Gainesville Area Students for a Democratic Society (SDS) led the campus action. Beginning with a rally and speakers at Turlington Plaza, the mass of protesters marched through campus to the Board of Trustees in the Emerson Hall Alumni Building. The Board of Trustees governs the entire university. Since the building was closed to the public, the protesters pulled the doors open, pushed past security and took over the building.

They presented the board with a list of demands, including dropping all charges against Kofi Adu-Brempong. The other important demand is the firing of Keith Smith, the officer who shot Kofi in the face. In 2008, Keith Smith was given a verbal warning by the Gainesville city police department where he previously worked. Smith and three other police officers were throwing eggs and harassing African Americans in the local community. The university police ignored this warning and hired Keith Smith.

As the students settled in, waiting to see how the Board of Trustees would respond, tension rose inside the boardroom. After a half hour, a trustee came out to speak to the protesters. Following his lead, the students proceeded to give speeches about stopping police brutality and continuing the fight for Adu-Brempong.

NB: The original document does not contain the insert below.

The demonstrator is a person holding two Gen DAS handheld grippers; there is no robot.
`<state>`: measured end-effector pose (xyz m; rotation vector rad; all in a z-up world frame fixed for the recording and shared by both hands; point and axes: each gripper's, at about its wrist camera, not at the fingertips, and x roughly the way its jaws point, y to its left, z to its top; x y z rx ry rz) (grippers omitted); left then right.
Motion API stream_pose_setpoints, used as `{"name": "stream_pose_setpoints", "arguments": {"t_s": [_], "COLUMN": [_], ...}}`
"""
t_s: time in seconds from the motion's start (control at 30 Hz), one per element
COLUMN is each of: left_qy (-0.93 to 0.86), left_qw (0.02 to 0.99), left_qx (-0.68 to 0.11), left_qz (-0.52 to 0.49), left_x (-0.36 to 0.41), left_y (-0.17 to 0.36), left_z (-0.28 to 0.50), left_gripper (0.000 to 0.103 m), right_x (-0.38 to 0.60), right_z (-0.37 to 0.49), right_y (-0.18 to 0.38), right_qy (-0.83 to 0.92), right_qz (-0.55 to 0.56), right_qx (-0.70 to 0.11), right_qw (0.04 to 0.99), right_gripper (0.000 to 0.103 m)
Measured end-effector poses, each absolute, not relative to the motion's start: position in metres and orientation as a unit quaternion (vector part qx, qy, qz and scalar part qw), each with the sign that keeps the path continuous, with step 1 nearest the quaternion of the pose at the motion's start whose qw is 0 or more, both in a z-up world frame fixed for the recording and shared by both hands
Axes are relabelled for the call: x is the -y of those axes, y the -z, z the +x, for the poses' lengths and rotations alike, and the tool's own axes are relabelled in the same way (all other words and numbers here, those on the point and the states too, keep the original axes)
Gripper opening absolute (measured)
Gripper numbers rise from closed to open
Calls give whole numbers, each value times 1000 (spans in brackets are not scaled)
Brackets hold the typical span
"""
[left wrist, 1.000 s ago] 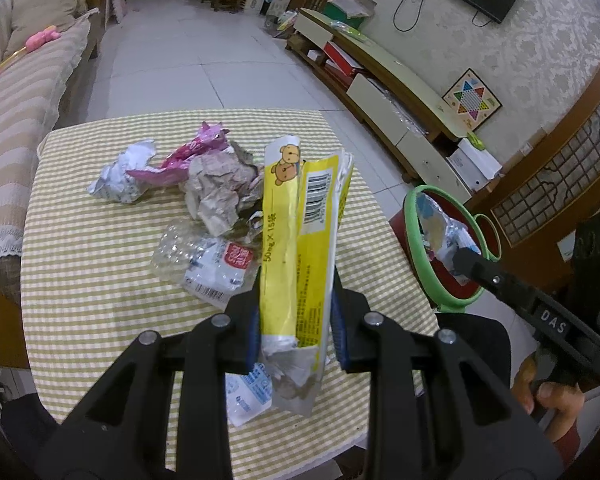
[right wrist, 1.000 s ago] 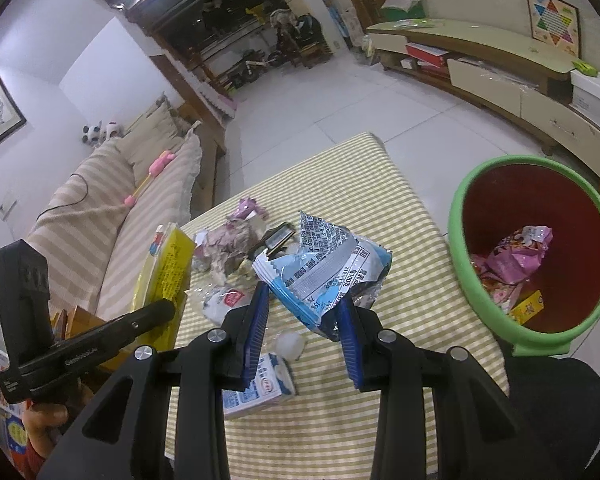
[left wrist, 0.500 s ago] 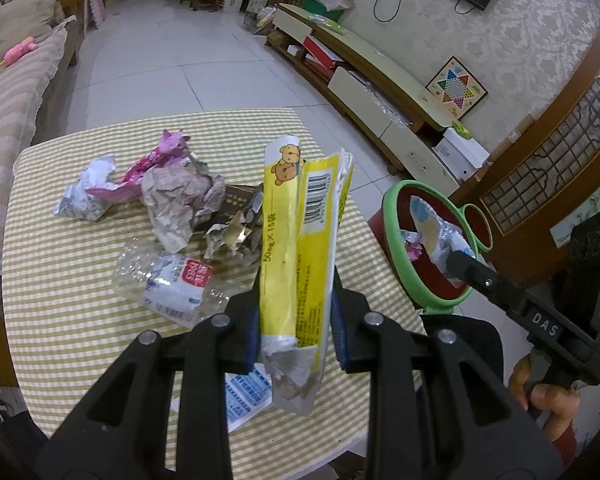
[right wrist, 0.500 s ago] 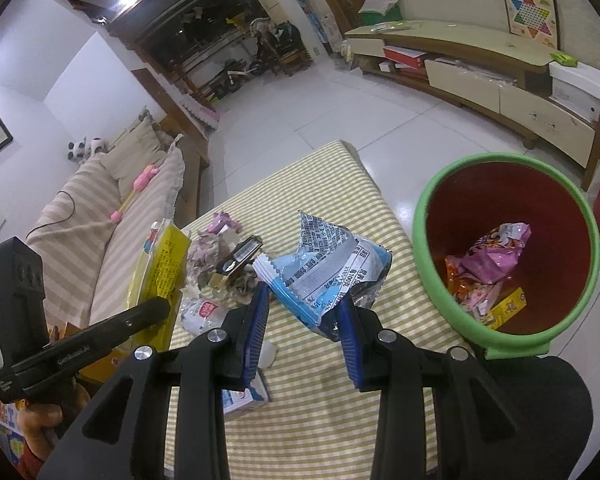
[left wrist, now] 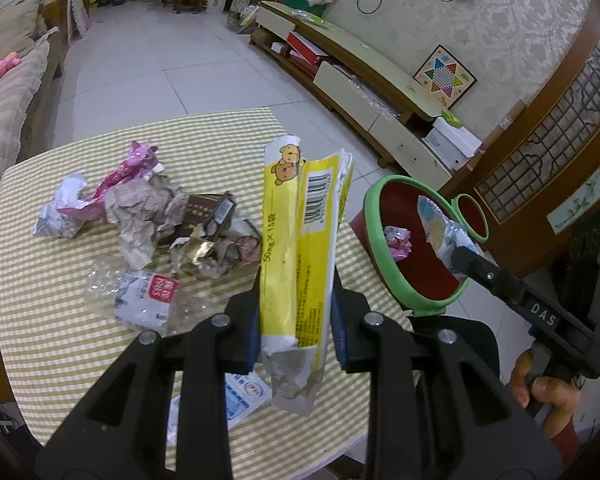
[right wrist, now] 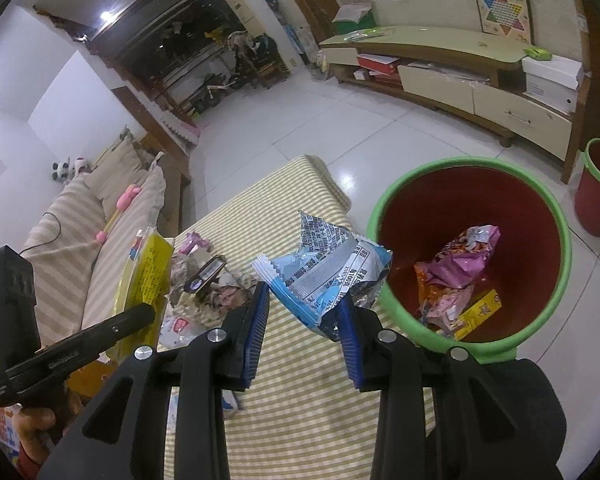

An hour later, the protesters decided the demands of the coalition were clearly received by the board and left the building.

Then the protesters marched to the Tigert Hall Administration Building for another rally, targeting University President Bernie Machen. Unfortunately President Machen was “out of town.” The students chanted, “Justice for Kofi!” and “No justice, no peace! No racist police!”

Fernando Figueroa, of Gainesville SDS spoke: “We will not let up until we gain justice for Kofi. We are taking a stand against police brutality and racism on our campus and throughout the country.” Figueroa continued, “It is astounding to see so few reporters covering the point blank shooting of an African man in the face here. This is the same campus where you could not walk ten feet without bumping into a reporter or TV crew following a white student’s famous ‘Don’t tase me bro!’ incident.”

Late in the afternoon, the student protesters attended a student government meeting to demand a resolution calling for a grand jury investigation of the racist cop. With some persuasion, the resolution passed. With protests heating up in Gainesville, the Coalition for Justice Against Police Brutality vows to continue the fight for Kofi Adu-Brempong.